La commission mixte paritaire, réunissant députés et sénateurs, a échoué mercredi 26 novembre 2025 à trouver un consensus sur le projet de budget de la Sécurité sociale, qui inclut la controverse autour de la « suspension » de la réforme des retraites. Aucune version de compromis n’ayant été établie, cet échec était prévisible étant donné les divergences entre les deux chambres. Les discussions se tournent désormais vers l’avenir du projet de loi, rapporte TopTribune.
Semaine cruciale pour l’avenir du gouvernement
Le Sénat a adopté son propre projet de budget avec 196 voix contre 119, faisant éclater les désaccords en moins d’une heure lors de la CMP. « Il ne s’agissait que de la première lecture », a tempéré Thibault Bazin, rapporteur à l’Assemblée, qui évoque une « voie de passage » possible lors d’une nouvelle lecture. Les négociations se compliquent pour le grand public, alors que les débats se concentrent sur les budgets de l’État et de la Sécurité sociale. La réécriture de la version sénatoriale débute à l’Assemblée samedi, suivie des discussions à partir de mardi dans l’hémicycle, avec des débats programmés jusqu’au 7 décembre.
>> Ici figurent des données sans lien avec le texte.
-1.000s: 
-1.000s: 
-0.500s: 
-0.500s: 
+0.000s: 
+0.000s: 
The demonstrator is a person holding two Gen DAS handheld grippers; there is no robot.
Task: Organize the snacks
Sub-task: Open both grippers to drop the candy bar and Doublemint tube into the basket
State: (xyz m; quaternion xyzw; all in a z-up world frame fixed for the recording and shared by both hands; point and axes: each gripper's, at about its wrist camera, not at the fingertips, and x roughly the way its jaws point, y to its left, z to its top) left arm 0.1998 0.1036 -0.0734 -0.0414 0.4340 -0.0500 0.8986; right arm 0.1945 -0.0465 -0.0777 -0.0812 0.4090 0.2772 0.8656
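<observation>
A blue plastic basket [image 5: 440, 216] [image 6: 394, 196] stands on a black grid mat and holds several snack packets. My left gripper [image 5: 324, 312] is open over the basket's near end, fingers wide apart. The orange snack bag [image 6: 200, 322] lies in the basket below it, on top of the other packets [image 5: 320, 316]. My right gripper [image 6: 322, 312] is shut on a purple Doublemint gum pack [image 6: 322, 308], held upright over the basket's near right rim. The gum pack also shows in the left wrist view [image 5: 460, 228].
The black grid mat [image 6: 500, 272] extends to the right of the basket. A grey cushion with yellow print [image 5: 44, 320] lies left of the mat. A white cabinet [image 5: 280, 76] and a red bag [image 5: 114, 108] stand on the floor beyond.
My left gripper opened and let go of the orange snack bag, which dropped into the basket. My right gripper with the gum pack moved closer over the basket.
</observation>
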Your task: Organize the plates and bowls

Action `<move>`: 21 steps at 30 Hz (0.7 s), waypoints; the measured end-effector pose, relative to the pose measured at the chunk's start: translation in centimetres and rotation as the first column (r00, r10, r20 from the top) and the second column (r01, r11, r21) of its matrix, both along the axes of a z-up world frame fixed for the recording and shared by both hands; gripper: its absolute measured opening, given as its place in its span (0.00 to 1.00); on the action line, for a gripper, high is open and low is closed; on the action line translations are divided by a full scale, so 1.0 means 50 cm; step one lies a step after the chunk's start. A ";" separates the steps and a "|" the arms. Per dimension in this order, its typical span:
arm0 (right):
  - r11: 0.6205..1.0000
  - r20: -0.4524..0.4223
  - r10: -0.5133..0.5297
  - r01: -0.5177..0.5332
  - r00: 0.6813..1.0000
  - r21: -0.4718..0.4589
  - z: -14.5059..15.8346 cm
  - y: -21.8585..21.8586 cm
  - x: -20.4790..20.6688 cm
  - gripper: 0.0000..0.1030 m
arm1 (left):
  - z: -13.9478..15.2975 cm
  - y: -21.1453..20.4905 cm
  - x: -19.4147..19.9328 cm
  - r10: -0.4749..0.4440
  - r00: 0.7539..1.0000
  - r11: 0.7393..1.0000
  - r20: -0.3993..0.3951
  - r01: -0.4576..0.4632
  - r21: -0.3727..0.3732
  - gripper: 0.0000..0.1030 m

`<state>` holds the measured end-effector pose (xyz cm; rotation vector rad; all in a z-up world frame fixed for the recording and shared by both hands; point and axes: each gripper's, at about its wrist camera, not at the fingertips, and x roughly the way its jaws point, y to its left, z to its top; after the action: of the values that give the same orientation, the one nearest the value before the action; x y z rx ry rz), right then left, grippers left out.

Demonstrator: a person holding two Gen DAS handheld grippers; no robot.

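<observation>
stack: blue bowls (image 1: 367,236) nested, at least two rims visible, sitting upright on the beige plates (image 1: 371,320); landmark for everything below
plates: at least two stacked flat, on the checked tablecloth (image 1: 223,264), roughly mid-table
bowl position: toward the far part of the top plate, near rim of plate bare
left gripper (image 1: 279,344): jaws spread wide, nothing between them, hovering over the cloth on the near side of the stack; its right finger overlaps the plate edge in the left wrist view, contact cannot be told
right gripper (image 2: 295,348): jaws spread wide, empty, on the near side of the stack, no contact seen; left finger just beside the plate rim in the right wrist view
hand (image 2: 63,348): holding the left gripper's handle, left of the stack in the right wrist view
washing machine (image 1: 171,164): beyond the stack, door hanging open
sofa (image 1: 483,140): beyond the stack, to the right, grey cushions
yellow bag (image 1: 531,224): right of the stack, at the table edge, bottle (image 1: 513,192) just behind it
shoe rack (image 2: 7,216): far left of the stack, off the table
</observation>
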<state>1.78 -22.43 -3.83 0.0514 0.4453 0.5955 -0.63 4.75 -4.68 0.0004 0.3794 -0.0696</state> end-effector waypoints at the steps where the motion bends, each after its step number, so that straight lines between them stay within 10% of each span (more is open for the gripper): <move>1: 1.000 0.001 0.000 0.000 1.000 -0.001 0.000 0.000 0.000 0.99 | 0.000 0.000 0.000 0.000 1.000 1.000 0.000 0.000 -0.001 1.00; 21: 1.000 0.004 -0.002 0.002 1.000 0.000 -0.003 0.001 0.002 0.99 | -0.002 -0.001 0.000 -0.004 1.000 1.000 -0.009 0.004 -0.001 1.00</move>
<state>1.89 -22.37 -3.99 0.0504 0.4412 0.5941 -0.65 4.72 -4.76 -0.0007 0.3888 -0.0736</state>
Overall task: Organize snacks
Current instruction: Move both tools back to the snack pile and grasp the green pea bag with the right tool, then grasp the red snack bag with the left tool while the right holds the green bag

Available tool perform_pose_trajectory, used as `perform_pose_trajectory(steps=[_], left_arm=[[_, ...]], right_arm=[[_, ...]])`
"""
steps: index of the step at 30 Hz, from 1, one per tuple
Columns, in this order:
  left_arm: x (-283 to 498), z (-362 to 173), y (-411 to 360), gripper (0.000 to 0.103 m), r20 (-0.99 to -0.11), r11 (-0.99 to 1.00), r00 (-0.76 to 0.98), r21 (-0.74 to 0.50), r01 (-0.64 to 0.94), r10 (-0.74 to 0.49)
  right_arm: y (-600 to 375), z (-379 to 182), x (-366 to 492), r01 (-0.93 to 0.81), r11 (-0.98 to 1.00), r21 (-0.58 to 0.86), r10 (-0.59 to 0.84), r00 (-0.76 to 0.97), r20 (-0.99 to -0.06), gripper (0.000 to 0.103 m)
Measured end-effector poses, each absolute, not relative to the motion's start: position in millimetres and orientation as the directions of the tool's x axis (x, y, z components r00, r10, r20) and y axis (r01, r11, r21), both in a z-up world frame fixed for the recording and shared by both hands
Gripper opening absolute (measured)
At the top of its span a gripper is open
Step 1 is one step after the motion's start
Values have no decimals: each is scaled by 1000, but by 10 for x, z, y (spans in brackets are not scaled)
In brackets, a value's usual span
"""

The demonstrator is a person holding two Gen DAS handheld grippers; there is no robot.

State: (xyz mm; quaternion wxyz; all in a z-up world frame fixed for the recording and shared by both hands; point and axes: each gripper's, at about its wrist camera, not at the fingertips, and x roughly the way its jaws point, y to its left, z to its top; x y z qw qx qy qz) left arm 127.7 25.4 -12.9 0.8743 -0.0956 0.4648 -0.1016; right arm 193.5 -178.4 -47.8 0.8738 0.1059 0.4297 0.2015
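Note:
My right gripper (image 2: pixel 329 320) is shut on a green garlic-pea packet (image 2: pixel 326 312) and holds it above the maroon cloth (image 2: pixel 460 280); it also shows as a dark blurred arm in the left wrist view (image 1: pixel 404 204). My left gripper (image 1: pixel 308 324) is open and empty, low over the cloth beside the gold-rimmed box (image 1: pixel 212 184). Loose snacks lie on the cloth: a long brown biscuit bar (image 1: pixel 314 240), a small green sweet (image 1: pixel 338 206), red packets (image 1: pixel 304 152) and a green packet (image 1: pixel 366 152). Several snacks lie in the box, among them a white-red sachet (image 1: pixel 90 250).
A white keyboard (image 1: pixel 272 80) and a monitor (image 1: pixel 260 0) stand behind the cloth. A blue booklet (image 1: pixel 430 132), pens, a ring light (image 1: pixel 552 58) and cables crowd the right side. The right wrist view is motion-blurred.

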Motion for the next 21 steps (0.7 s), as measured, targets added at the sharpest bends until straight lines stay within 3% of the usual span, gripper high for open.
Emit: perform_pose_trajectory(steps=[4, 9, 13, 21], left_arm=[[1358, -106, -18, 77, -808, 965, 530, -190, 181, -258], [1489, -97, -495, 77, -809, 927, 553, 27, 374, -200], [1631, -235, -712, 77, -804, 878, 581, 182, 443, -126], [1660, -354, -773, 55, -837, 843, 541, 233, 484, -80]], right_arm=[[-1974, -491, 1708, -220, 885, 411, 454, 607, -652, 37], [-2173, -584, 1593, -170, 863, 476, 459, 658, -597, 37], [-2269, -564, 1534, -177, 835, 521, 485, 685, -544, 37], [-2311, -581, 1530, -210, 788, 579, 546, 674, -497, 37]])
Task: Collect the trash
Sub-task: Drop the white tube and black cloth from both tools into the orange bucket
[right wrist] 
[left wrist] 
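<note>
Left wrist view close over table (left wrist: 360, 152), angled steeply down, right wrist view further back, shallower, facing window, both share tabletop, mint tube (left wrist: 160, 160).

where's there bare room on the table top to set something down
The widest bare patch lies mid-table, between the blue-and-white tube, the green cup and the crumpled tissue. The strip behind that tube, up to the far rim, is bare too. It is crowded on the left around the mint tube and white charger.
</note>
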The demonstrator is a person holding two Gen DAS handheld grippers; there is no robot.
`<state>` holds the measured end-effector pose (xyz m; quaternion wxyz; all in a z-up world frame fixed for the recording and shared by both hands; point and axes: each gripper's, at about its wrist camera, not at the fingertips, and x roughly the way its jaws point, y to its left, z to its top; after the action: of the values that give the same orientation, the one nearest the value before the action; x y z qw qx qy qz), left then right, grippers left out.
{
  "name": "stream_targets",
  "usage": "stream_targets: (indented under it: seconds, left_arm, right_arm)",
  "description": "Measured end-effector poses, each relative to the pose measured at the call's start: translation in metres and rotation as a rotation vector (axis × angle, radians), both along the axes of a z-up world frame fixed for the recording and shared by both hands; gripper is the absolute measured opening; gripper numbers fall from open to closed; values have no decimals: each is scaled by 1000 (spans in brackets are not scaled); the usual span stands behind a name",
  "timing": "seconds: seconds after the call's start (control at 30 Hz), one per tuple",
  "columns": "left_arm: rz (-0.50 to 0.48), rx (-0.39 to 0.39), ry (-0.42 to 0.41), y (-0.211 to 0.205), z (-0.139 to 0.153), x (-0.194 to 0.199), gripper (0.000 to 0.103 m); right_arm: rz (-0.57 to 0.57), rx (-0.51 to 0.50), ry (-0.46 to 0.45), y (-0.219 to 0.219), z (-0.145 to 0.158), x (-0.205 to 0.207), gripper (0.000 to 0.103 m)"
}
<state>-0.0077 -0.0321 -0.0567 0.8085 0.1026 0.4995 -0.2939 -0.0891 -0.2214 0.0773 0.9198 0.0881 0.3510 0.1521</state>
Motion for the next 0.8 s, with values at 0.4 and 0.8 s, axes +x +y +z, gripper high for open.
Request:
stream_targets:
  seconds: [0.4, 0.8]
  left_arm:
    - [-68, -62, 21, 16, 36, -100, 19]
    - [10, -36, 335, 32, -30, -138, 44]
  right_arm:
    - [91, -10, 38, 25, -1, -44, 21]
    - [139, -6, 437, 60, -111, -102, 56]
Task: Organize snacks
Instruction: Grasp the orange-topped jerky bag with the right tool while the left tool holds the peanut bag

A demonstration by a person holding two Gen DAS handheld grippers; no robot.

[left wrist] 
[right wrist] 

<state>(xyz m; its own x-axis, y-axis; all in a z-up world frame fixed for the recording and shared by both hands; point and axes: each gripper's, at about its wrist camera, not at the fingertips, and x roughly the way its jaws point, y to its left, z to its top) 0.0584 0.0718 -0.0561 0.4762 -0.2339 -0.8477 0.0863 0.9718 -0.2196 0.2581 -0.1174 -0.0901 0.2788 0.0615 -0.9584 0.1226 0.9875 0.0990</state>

Pour que la nouvelle version soit adoptée, elle devra obtenir l’accord des socialistes, qui ont misé sur une non-censure du gouvernement de Sébastien Lecornu en échange d’une « suspension » de la réforme des retraites.
Compromis ou combat ?
« Le chemin du compromis est un sport de combat », a déclaré le député PS Jérôme Guedj. Au sein du gouvernement, certains espèrent que les socialistes voteront pour le budget de la Sécurité sociale, plutôt que de s’abstenir. Cependant, le vote pourrait être serré si les Insoumis et le Rassemblement national s’opposent. Un député de l’aile droite du PS a affirmé que « voter pour le budget de l’État c’est impossible. Le budget de la Sécu c’est moins dur », en ajoutant que la situation reste difficile.
Un vote positif des socialistes pourrait toutefois ne pas suffire si les députés Horizons et Les Républicains, méfiants des concessions faites au PS, choisissent de s’abstenir ou de voter contre. Frédéric Valletoux, représentant d’Horizons, a averti que « un budget incluant la suspension de la réforme des retraites et un déficit en hausse ne pourrait pas être voté ».
D’autres parlementaires envisagent la possibilité pour le gouvernement d’utiliser l’article 49.3 de la Constitution afin de faire adopter le texte sans vote, considérant que cela serait plus simple pour le PS que de voter en faveur du texte.
« Crise de trésorerie »
Sur le plan substantiel, la partie relative à la « suspension » de la réforme des retraites, rejetée par les sénateurs, est censée être réintégrée à l’Assemblée. La gauche espère également rétablir une hausse de la CSG sur les revenus du capital, censée rapporter 2,8 milliards d’euros en 2026, comptant sur cette mesure pour compenser les suppressions de décisions d’économies jugées provocantes par le gouvernement.
Pour le gouvernement, l’objectif est de limiter le déficit de la Sécurité sociale à 20 milliards d’euros, contre 24 milliards dans la version antérieure de l’Assemblée. Le ministre du Travail, Jean-Pierre Farandou, a signalé que l’absence d’un budget entraînerait une crise de trésorerie majeure, avec un déficit potentiel de 29 milliards d’euros.
Politiquement, l’adoption du budget de la Sécurité sociale est jugée cruciale pour le budget de l’État, avec l’espoir que sa validation créerait un élan positif. « Si vous parvenez à faire adopter le budget de la Sécu, vous aurez franchi la moitié du chemin », a affirmé une ministre. La situation reste tendue, avec les syndicats de médecins libéraux appelant à la grève début janvier prochain.